======== SOURCE MATERIAL

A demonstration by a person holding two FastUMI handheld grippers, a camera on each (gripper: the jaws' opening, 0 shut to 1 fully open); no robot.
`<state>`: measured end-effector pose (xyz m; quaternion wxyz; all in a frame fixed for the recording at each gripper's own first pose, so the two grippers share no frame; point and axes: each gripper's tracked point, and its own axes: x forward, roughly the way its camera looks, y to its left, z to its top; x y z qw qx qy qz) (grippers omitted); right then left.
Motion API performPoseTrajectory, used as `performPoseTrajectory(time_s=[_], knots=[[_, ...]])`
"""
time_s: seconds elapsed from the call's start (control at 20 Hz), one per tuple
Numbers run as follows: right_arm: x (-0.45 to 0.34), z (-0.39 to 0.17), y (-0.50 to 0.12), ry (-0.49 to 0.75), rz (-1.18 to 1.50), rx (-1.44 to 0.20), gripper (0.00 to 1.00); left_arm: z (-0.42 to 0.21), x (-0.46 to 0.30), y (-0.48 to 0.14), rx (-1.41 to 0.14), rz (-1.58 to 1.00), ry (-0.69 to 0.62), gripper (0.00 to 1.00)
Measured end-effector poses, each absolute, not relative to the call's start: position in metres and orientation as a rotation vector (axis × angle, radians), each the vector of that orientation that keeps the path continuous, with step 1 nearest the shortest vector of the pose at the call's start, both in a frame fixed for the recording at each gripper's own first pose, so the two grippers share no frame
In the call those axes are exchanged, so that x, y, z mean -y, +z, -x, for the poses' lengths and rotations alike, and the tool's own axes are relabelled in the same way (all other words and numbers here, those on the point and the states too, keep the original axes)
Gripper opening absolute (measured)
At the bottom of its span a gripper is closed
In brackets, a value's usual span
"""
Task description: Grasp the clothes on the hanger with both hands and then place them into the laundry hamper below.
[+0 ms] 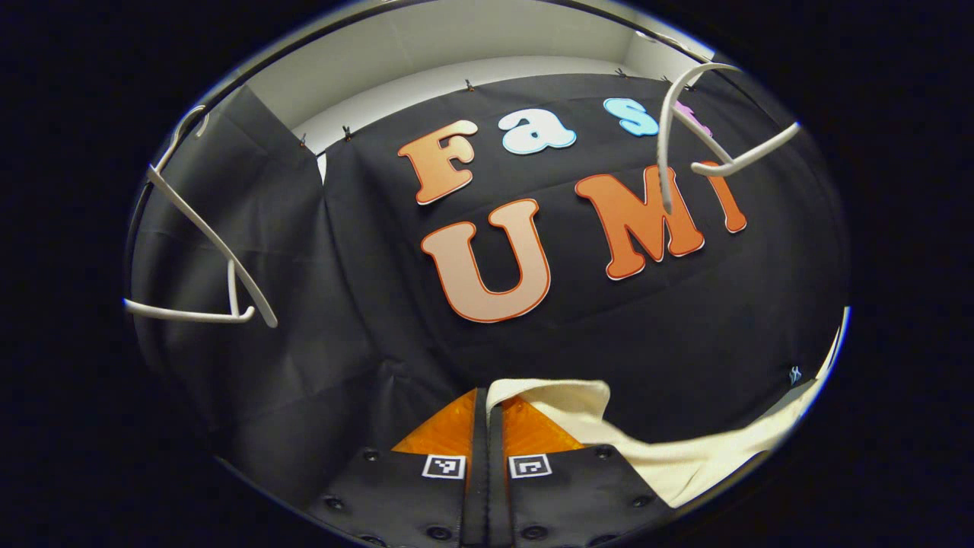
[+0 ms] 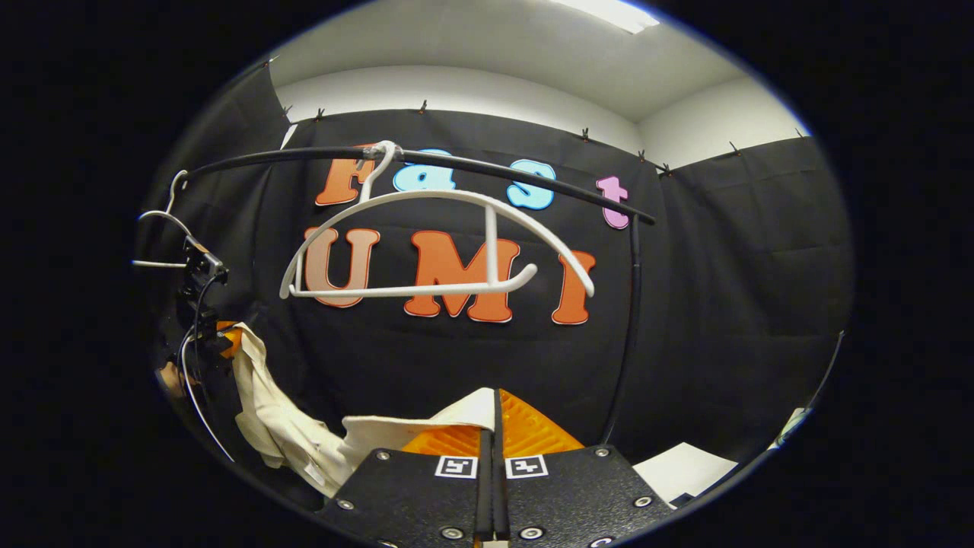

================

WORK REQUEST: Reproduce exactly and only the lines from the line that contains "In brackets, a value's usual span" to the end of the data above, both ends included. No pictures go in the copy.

WRITTEN SOLUTION:
In brackets, a value's usual span
"""
Task description: Grasp the clothes on the hanger with both hands and then place them into the laundry hamper below.
[+0 ms] 
[+0 ms] 

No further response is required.